### What this task involves:
Only one span of the listing below should come back. It runs from the line with "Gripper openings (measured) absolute" through the line with "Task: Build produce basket", and each of its lines must be reproduced exactly.
==== Source material ====
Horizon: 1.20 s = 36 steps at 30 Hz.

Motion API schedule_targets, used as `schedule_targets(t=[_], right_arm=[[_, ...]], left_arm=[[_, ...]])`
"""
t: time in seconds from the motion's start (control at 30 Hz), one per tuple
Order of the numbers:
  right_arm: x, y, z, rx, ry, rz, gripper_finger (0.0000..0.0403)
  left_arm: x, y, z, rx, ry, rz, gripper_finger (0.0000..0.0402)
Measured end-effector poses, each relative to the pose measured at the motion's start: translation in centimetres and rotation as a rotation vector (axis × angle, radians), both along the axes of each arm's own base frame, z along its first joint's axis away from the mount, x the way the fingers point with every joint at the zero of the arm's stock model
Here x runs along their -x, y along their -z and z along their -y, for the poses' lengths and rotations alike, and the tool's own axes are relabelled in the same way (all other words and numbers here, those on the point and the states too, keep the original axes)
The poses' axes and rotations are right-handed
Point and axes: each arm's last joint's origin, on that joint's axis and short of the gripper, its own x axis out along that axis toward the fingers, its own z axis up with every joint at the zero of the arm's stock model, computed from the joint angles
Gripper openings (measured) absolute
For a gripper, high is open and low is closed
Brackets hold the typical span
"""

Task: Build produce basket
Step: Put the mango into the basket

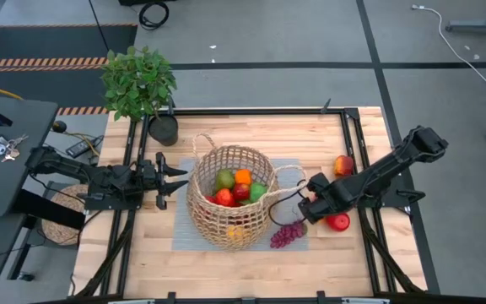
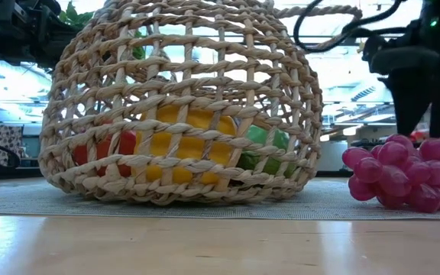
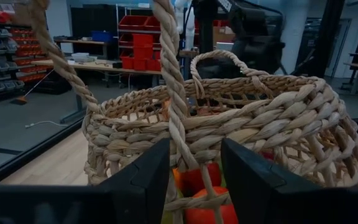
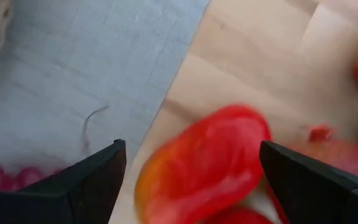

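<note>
The wicker basket (image 1: 230, 203) stands on a grey mat (image 1: 184, 230) at the table's middle, with green, orange, red and yellow produce (image 1: 241, 187) inside. My left gripper (image 1: 174, 179) is level at the basket's left side and open, with one strand of the near handle (image 3: 174, 106) running down between its fingers. My right gripper (image 1: 309, 205) points down just right of the basket, open. A red-orange piece (image 4: 204, 162) lies on the table between and below its fingers. A purple grape bunch (image 1: 287, 235) rests on the mat's near right corner. My left gripper (image 3: 196, 180) comes level from the table's left, its fingers on either side of the handle strand and close to the basket's wall (image 3: 260, 124). The gap is wider than the strand, and I cannot tell whether either finger touches it.
A red-yellow apple (image 1: 343, 165) and a red fruit (image 1: 338, 223) lie on the bare wood right of the mat. A leafy potted plant (image 1: 139, 80) in a black pot (image 1: 164, 128) stands at the far left corner. A black frame (image 1: 353, 152) borders the table.
</note>
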Motion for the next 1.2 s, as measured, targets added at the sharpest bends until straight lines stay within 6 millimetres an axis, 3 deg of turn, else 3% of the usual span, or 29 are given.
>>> schedule_targets(t=[0.4,0.87,1.2], right_arm=[[1.2,0.4,-2.6,-0.079,0.058,-0.026,0.0372],[0.6,2.5,-0.4,-0.150,0.079,-0.057,0.0372],[0.5,3.7,1.1,-0.012,-0.013,-0.027,0.0372]], left_arm=[[0.0,0.0,0.0,0.000,0.000,-0.001,0.0151],[0.0,0.0,0.0,0.000,0.000,0.000,0.0151],[0.0,0.0,0.0,0.000,0.000,0.000,0.0147]])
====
### Response to this task:
Gripper openings (measured) absolute
For a gripper, high is open and low is closed
Brackets hold the typical span
"""

Task: Build produce basket

No additional answer is needed.